30 YEARS AGO TODAY: the real achievement in some ways is that Knowing Me Knowing You With Alan Partridge made the move from radio to TV without reusing any guests. The first show is the one with showjumper Sue Lewis and her overactive horse, Roger Moore (pending) and Doon Mackichan as PJ Harvey (apparently, Armando says so on the DVD commentary)
September 17th
40 YEARS AGO TODAY: "Do you walk to school?" asks Jonathan Cohen before evoking the sounds of the streets for BBC Schools' Music Time. The sounds are augmented by the many faces of percussion, from beaters to Jonathan's nice new drum machine; Michael Sundin's second Blue Peter and already he's a colleague down as, with Janet Ellis laid up by her freefall accident, Sarah Greene returns to interview Janet’s dad. Luckily Janet’s dad is Mike Ellis of the BBC Special Effects department and he's just helped out on visual effects on The Tripods.
30 YEARS AGO TODAY: with neither Kate Lonergan nor Peter Cocks from the What's Up Doc? glory days being able to help save it after three series, Parallel 9 packs up both the space outpost and earth caravan, and its impact is proven by a caller not knowing Lucinda Cowden's name. You've rarely seen a show fall so raggedly into its own end, but at least the Little Green Man, having been left by everyone else, gets a poignant ending; Danny Baker After All is reworked into the notably far less Lettermanic The Danny Baker Show. If anyone can work out what those titles are meant to represent you're better than us, and maybe Baker too as he talks to Keith Chegwin, a bearded Paul Merton, a herpetologist and hears from Bryan Ferry; BBC series of self-portraits The Director's Place presents Is That All There Is?, Lindsay Anderson's dizzyingly subverting autobiographical mockumentary, intended to ultimately act as a final tribute to late actress friends Jill Bennett and Rachel Roberts but ending up as his own last film as he died three weeks earlier.

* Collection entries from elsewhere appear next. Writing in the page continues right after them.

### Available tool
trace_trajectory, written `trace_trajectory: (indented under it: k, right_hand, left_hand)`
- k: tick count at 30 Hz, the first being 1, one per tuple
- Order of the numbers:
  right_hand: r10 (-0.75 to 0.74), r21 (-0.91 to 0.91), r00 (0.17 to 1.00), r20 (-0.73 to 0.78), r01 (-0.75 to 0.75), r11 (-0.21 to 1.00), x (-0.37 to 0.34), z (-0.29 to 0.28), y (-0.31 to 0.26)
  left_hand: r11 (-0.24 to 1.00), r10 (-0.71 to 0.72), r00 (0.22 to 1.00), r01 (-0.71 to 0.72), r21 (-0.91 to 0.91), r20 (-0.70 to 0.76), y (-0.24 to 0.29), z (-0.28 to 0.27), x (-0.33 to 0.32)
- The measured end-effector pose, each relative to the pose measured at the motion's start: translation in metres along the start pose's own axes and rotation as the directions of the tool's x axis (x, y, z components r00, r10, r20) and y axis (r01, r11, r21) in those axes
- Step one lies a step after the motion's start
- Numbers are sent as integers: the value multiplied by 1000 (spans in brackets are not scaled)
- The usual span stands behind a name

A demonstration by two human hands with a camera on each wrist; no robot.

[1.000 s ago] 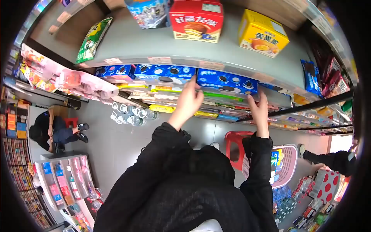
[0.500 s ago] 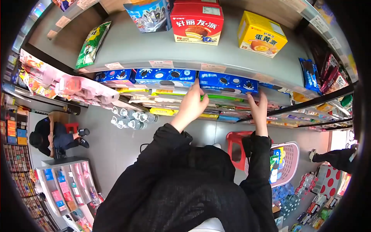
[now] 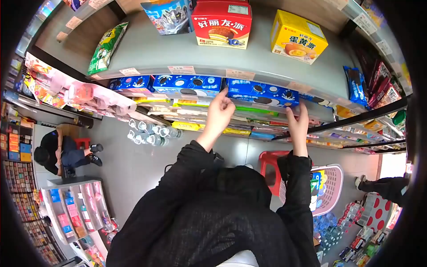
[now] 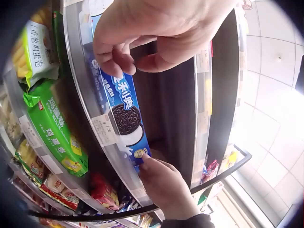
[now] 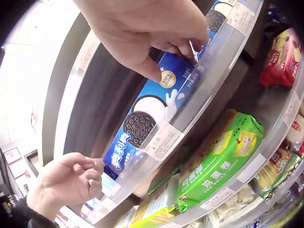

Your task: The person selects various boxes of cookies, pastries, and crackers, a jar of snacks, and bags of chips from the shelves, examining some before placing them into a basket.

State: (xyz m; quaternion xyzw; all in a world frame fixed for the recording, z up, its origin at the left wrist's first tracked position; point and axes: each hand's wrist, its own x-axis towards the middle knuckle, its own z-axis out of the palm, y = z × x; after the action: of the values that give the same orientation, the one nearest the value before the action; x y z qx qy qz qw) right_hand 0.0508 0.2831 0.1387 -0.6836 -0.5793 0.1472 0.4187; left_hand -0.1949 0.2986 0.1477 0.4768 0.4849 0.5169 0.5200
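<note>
A long blue cookie box point(image 3: 262, 92) point(image 4: 124, 118) point(image 5: 152, 104) lies on the shelf behind a clear front lip, its right end slightly nearer the shelf edge. At its left end, my left hand point(image 3: 218, 116) point(image 4: 166, 28) point(image 5: 71, 180) has its fingers bent against the box. My right hand point(image 3: 298, 127) point(image 5: 152, 33) point(image 4: 166, 185) grips the other end, thumb on one side and fingers over the front. A narrow gap parts this box from a similar blue box point(image 3: 187, 83) on its left.
Above, a shelf point(image 3: 173, 55) carries a red box point(image 3: 222, 26) and a yellow box point(image 3: 298, 40). Green egg roll packs point(image 5: 221, 161) lie on the shelf below. A red stool point(image 3: 271, 171) and a pink basket point(image 3: 336, 189) stand on the floor. One person point(image 3: 66, 151) sits at the left.
The held blue box has shifted slightly right along the shelf, and the gap to its left neighbour is a little wider. Both hands have stayed at its ends.
</note>
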Motion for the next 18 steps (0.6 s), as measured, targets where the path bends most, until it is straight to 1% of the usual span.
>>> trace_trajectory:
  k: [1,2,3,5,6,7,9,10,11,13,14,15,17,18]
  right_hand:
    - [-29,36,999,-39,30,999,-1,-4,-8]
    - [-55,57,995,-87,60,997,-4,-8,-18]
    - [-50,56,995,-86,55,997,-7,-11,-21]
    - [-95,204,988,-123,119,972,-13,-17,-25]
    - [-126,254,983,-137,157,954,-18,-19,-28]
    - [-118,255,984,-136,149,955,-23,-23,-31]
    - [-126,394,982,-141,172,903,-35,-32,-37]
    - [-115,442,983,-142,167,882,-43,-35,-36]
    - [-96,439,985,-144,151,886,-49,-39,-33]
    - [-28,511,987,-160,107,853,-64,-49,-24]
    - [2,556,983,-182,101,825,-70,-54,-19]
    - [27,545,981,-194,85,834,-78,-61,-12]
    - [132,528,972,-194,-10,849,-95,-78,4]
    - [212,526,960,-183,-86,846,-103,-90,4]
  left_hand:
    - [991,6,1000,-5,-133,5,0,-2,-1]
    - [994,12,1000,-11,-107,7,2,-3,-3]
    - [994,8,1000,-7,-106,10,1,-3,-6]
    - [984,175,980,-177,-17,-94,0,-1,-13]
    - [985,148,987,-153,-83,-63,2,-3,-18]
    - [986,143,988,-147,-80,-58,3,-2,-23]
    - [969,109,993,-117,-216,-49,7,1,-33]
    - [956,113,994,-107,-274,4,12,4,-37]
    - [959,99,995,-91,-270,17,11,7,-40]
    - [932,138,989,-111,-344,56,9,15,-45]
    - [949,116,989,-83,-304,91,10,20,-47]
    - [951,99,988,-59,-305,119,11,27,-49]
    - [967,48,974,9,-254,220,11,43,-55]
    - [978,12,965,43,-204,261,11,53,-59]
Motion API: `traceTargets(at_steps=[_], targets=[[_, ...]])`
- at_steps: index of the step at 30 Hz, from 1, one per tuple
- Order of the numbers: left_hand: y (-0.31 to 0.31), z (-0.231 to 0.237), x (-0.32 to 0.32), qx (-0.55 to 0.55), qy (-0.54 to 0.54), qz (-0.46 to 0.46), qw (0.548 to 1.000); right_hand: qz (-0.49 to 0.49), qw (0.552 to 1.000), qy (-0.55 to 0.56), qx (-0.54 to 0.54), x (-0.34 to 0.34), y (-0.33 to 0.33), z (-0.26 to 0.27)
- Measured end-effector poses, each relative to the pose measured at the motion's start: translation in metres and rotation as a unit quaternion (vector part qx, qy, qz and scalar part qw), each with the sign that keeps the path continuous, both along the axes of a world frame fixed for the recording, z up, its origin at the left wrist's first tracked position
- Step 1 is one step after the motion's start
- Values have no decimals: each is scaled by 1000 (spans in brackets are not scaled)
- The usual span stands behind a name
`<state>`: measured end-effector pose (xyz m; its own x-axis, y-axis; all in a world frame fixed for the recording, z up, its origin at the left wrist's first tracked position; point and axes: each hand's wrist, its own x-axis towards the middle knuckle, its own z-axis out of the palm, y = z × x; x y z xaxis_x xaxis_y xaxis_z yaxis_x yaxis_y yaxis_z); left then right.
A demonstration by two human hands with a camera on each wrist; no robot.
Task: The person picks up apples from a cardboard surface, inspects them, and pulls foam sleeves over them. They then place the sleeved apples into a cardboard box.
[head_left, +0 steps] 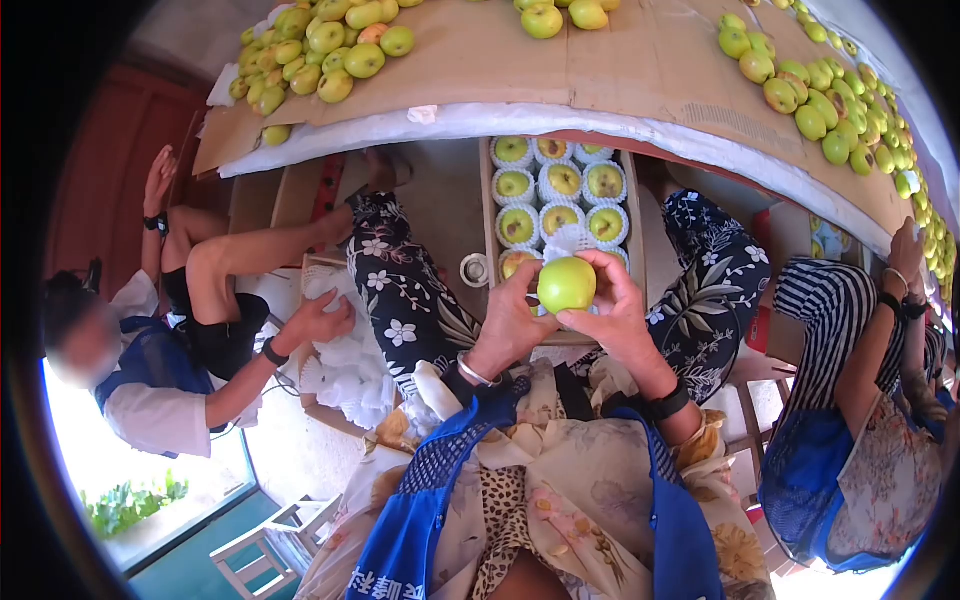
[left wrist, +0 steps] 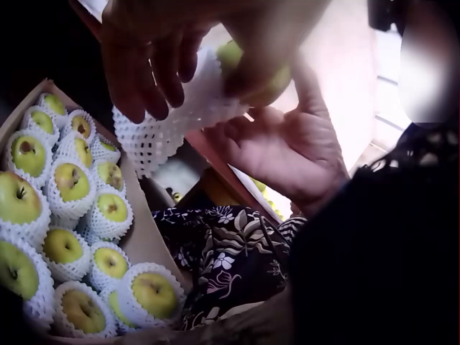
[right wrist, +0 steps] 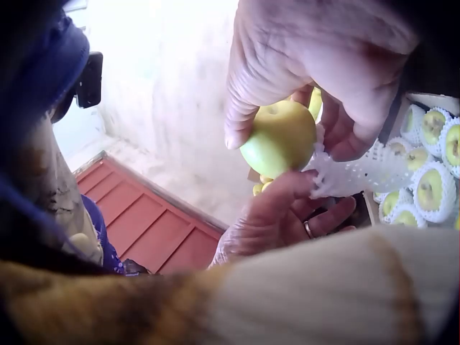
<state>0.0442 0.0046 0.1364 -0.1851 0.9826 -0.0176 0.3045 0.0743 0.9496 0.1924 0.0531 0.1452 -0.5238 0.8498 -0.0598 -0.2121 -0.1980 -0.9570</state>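
A yellow-green apple (head_left: 567, 285) is held up in front of the body between both hands. My left hand (head_left: 507, 328) holds it from the left, and my right hand (head_left: 625, 318) grips it from the right with the thumb along its lower side. A white foam net sleeve (left wrist: 162, 129) is bunched against the apple's far side, its loose end hanging out between the hands toward the box. Fingers overlap this sleeve in the left wrist view. Most of the apple's skin shows bare in the right wrist view.
A carton (head_left: 490, 215) of apples in foam nets stands ahead between the knees. Beyond it, a cardboard-covered table (head_left: 640, 75) bears loose apples. White foam nets (head_left: 345, 385) are piled at the left. One person (head_left: 160, 370) sits at the left, another (head_left: 860, 430) at the right.
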Motion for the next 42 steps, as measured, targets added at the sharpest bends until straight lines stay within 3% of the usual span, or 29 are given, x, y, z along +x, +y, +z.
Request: traceTargets(at_steps=[3, 5, 6, 7, 8, 9, 12, 14, 18, 20, 21, 23, 24, 26, 27, 29, 30, 31, 32, 33, 34, 35, 36, 37, 39, 42], targets=[[1, -24, -4, 2, 17, 2, 1000, 11, 1000, -18, 7, -2, 0, 2], [2, -51, -11, -16, -97, 32, 995, 4, 999, -31, 6, -2, 0, 4], [2, -46, -9, -16, -98, 32, 995, -5, 999, -46, 6, -1, 1, 4], [3, -40, -6, 4, -169, 62, 984, -5, 999, -46, 5, 1, 2, -1], [4, -35, -5, 24, -238, 92, 967, -8, 986, -139, 88, 4, 4, -10], [4, -36, -7, 23, -237, 90, 967, -13, 958, -229, 170, 4, 5, -14], [1, -30, -14, 21, -178, 71, 981, -42, 957, -253, 138, 3, 5, -19], [1, -3, -17, 129, 58, -11, 990, -41, 944, -283, 166, 2, 8, -16], [3, 1, -16, 160, 138, -59, 976, -84, 904, -323, 268, 1, 19, -13], [0, 2, -13, -20, -7, -79, 997, -116, 886, -340, 292, 2, 26, -4], [0, -3, -12, -20, -6, -78, 997, -148, 867, -356, 316, 2, 29, 0], [0, -16, -7, -44, -283, -61, 956, -159, 852, -362, 344, -4, 29, 4], [2, -14, -5, -45, -285, -64, 955, -176, 842, -371, 349, -7, 29, 5], [10, -7, -3, -61, -433, -37, 899, -190, 831, -380, 358, -9, 30, 8], [15, -1, -4, -59, -433, -36, 899, -184, 828, -404, 342, -10, 30, 10], [21, 8, -4, -99, -553, -12, 827, -181, 825, -425, 326, -15, 31, 13], [21, 6, -2, -100, -554, -16, 826, -172, 823, -439, 317, -17, 31, 15], [21, 2, 1, -77, -456, 22, 886, -166, 818, -457, 309, -16, 32, 18], [24, 1, 9, -49, -358, 49, 931, -145, 828, -444, 311, -19, 29, 20], [23, 9, 14, -66, -290, 118, 948, -134, 829, -443, 313, -21, 25, 19], [21, 4, 12, -45, -306, 128, 942, -146, 828, -399, 366, -23, 23, 10], [23, -15, 1, -38, -211, 143, 966, -129, 845, -386, 346, -22, 19, 16], [20, -9, 2, -22, -287, 146, 947, -130, 865, -352, 333, -17, 16, 16], [18, -7, -3, -35, -264, 135, 954, -124, 888, -305, 321, -12, 17, 16], [17, -2, -5, 17, -336, 92, 937, -60, 961, -204, 177, -2, 19, 13], [12, 1, -13, -31, -424, 23, 905, -87, 959, -175, 206, -3, 14, 5]])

20 YEARS AGO TODAY: Blue Peter, all kilted up, takes on the Highland Games. Matt Baker tosses a caber, just as you'd hoped.
ALSO... when 7T3 sunk the No. 73 ship most of the cast and crew, including Neil Buchanan and a now reunited with her real name Andrea Arnold, moved on to Motormouth. Dropping in on the first series today in 1988 we find all kinds of gimmicks getting in the way including a massive inflatable mouth, the audience on huge moveable compartments pushed around by forklifts, Network 7-style big flashing graphics and Richard Waites (Hamilton from No. 73, and also we've just seen on Parallel 9) corralled into the one part that remained, integrated backstage sketch series Spin Off with Roger Sloman and Spatz' Joe Greco. Supersleuth Colin Daly is also back from the big house guest list in a programme that also includes a minute of Hazell Dean, a live haircut, and for some reason a lengthy straight discussion on drugs in sport with Roger Black's involvement, which is timely as it's ten days before Ben Johnson's positive drugs test was revealed. Eighth Wonder are there too! Surely they could have had a word with Patsy or something given how they have to fill time with the writer of their own theme tune playing a MIDI keyboard?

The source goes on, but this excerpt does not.